Saturday, August 02, 2008

End of another rotation and things I learnt

ACC 2 is over!!! *Dances with joy* No more reports, no more medication reviews and pain presentations and traveling back and forth to St. Margaret's/nursing home/whatever rehab/geriatric association. Ok... it's not that I hate geriatrics. I've never hated a rotation (with one exception, but that was more of hating a certain RMO from Hell than the rotation itself). Very grateful to have passed, though I wish I gave better answers for my viva. *Sigh* You reap what you sow I guess. Have to study more seriously from now on! Everyone in my batch is so matured and smart and hardworking, I can't get left behind!

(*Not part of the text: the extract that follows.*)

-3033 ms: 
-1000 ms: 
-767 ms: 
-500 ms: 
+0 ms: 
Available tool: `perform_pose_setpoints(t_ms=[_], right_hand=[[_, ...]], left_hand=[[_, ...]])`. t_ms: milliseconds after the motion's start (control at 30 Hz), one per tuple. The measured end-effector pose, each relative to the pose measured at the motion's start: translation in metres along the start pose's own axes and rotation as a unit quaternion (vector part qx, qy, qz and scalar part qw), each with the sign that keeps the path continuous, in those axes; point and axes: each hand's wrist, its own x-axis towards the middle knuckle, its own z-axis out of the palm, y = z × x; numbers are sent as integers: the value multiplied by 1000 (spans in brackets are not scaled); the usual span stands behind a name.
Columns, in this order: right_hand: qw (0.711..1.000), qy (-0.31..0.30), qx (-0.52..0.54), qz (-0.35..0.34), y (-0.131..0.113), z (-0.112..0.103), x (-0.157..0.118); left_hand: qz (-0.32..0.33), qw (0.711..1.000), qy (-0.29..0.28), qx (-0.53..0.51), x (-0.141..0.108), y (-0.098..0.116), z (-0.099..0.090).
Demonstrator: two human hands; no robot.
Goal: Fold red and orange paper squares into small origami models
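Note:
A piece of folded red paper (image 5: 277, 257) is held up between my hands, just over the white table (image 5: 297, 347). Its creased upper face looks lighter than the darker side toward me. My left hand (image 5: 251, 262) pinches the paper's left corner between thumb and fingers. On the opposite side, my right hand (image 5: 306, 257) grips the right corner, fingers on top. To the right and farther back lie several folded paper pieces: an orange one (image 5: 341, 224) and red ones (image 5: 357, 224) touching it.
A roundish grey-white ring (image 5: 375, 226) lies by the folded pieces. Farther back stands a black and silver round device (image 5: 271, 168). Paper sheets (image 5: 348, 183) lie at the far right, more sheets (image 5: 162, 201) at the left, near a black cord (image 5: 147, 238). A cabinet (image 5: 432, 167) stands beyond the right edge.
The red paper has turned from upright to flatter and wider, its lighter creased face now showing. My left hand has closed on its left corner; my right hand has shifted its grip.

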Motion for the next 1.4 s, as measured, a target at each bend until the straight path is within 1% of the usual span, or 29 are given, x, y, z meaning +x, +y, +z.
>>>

Interesting triva: The 'phantom' bus stop

I've always wondered why on earth is there a bus stop in the TQEH Geriatrics courtyard. It's exactly like the bus stops around Adelaide, complete with a stop number. It's surrounded by four walls for goodness sake, right in the middle of the garden. When we visited a nursing home we noticed that the ward for patients with dementia and/or psych issues also had a bus stop AND a post box in their courtyard. The lady in charge of the nursing home explained to us that when the patients with dementia wanna leave the hospital, they'd wanna take a bus right? And instead of restraining them or whatnot, let them go take the bus. Direct them to the 'bus stop' and have them comfortably sit there and wait. 'Cos they're confused and demented anyway they won't notice that the bus stop is in the garden... Eventually they'll get tired of waiting for the bus that will never come and return to their rooms. Or they'll forget what were they trying to do in the first place and go back inside. The person who thought of this trick is a sadistic, sneaky genius. :P

ACC 2 is kind of a mix of geriatrics + ICU + Anesthesia + Acute and Chronic Pain + General Practice. 6 weeks really isn't enough for everything so it's good that the current 4th years will be getting a longer ACC 2 rotation next year. My most memorable part of ACC 2 has to be my GP week. The GP I was posted with was fantastic. He was really friendly and experienced. I got to see him cut out a basal cell carcinoma from an old lady's nose! It's cool also 'cos that's the first time I saw a patient with a BCC. Since he has a special interest in psychiatry, I got to visit a hostel (like a place people with psych issues can stay at) and give them their anti-psychotic depot. Honestly I haven't done many IM injections, so I was glad to get some practice. I dunno why 99% of the psych patients I see are so dirty and smelly. I've come to associate that smell as the 'psych smell'. Not that I have anything against psych patients. Hmm but I guess if I was psychotic I wouldn't be thinking too much bout getting a shower... Like there was this guy whom I wanted to inject his butt, but there was this BLACK STAIN like SHIT on his right butt cheek. The patient (quite a nice guy la actually) adamantly insisted that he showered real well before he saw us. The GP was trying not to laugh also and just said "Well, you missed a spot." Heh. Luckily his left butt cheek was fine...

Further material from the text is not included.